Top of DATA EXTRACT
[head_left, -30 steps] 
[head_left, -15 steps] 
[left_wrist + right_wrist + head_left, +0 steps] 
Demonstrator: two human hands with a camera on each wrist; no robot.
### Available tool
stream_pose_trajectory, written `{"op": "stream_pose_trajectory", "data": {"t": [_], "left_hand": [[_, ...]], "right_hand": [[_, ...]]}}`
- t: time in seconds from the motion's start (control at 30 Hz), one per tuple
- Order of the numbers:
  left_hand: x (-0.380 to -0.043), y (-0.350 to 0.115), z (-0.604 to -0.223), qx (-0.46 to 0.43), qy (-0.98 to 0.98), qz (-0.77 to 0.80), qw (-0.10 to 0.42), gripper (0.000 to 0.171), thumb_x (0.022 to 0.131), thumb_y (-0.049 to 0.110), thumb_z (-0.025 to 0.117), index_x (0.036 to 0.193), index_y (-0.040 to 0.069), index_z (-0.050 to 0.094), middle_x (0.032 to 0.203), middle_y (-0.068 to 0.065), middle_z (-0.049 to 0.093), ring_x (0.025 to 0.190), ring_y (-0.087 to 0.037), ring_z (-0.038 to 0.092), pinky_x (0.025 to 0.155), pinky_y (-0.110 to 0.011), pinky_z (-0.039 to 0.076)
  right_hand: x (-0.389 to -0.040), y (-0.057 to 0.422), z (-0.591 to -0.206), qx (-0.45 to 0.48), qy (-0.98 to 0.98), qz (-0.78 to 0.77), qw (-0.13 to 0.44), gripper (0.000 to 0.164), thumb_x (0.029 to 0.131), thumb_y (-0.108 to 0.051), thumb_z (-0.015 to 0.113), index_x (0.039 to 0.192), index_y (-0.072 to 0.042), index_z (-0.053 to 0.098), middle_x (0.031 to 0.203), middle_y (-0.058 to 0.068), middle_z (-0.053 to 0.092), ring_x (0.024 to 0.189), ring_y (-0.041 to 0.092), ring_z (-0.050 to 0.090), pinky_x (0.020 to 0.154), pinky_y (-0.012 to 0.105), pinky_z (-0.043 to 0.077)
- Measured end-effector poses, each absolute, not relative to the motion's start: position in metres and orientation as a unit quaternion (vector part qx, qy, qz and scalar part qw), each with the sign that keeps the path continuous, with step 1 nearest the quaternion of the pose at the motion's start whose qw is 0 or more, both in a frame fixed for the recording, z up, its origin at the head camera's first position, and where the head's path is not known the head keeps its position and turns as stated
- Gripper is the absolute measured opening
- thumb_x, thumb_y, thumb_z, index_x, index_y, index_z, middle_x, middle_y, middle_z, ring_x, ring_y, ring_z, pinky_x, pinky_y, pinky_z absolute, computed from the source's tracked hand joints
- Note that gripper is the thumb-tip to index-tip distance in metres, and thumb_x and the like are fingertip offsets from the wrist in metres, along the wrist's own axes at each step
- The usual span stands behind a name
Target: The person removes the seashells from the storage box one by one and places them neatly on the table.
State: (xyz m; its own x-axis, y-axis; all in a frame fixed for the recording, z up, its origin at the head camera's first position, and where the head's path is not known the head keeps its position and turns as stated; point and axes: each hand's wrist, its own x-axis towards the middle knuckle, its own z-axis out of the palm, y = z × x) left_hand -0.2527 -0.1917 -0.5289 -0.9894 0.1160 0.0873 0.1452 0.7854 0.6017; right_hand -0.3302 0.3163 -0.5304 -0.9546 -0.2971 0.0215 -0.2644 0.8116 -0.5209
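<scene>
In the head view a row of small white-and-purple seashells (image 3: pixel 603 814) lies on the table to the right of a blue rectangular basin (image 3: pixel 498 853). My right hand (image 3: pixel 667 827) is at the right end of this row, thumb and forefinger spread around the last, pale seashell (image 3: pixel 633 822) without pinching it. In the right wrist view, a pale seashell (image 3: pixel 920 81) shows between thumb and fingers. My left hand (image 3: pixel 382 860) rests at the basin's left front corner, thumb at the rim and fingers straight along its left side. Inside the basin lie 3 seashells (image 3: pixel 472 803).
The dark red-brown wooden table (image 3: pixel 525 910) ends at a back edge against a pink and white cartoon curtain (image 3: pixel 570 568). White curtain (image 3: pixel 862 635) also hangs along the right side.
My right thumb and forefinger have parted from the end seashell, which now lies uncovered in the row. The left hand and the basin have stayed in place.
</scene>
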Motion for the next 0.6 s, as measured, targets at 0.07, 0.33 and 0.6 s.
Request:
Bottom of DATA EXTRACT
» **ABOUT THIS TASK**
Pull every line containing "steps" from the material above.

» **TASK SOLUTION**
[head_left, -30 steps] 
[head_left, -15 steps] 
[left_wrist + right_wrist + head_left, +0 steps] 

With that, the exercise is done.